_Task prompt_:
In the records below, find the line with "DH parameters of" and the line with "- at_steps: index". Print both exactly, along with every line between them, and no other line.

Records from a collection
━━━━━━━━

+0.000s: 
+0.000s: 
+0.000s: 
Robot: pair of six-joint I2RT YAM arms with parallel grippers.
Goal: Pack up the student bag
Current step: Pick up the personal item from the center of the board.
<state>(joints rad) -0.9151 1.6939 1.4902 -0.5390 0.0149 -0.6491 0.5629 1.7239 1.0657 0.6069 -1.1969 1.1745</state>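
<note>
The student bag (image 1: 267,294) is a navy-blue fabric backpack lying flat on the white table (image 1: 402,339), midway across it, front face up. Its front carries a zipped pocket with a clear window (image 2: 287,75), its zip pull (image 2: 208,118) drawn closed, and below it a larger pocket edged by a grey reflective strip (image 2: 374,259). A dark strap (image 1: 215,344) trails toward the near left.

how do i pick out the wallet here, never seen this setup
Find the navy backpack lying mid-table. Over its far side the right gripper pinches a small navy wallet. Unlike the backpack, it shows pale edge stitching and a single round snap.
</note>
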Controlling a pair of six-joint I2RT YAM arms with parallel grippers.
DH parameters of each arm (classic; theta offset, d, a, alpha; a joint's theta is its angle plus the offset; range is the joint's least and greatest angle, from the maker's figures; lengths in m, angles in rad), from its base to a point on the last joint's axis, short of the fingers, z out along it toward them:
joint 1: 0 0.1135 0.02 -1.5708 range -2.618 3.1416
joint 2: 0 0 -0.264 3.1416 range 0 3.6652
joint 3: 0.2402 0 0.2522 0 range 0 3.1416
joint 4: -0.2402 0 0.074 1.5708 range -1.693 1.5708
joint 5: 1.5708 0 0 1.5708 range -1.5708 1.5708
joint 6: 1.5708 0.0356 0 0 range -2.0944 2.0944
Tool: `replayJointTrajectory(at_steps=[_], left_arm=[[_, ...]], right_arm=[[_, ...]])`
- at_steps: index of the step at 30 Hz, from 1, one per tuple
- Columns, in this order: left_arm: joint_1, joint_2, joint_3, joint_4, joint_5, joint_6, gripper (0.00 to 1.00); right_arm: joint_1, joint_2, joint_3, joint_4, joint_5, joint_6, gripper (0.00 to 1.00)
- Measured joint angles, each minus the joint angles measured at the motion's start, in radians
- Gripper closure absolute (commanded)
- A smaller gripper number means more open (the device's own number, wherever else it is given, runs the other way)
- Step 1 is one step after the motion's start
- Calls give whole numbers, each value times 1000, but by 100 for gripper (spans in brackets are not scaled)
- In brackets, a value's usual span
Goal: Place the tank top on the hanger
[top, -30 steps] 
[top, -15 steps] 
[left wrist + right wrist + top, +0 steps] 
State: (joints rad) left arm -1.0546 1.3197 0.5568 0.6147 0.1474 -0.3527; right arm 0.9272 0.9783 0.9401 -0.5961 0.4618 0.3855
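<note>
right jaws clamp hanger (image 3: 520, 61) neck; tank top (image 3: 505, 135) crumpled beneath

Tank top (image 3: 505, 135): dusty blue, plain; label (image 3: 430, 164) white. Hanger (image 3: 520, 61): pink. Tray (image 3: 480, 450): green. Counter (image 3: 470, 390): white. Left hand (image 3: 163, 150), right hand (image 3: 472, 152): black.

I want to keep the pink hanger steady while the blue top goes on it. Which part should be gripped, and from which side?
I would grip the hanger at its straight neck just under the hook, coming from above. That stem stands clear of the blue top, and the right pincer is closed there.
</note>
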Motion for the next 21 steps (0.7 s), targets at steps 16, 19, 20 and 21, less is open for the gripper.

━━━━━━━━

_Solution to the exercise_:
DH parameters of each arm (classic; theta offset, d, a, alpha; a joint's theta is its angle plus the offset; range is the joint's least and greatest angle, from the maker's figures; lengths in m, angles in rad), from its base to a point on the last joint's axis, short of the fingers, z out along it toward them:
joint 1: 0 0.1135 0.02 -1.5708 range -2.618 3.1416
joint 2: 0 0 -0.264 3.1416 range 0 3.6652
joint 3: 0.2402 0 0.2522 0 range 0 3.1416
joint 4: -0.2402 0 0.074 1.5708 range -1.693 1.5708
joint 5: 1.5708 0 0 1.5708 range -1.5708 1.5708
joint 6: 1.5708 0.0356 0 0 range -2.0944 2.0944
Tool: `replayJointTrajectory(at_steps=[_], left_arm=[[_, ...]], right_arm=[[_, ...]])`
- at_steps: index of the step at 30 Hz, from 1, one per tuple

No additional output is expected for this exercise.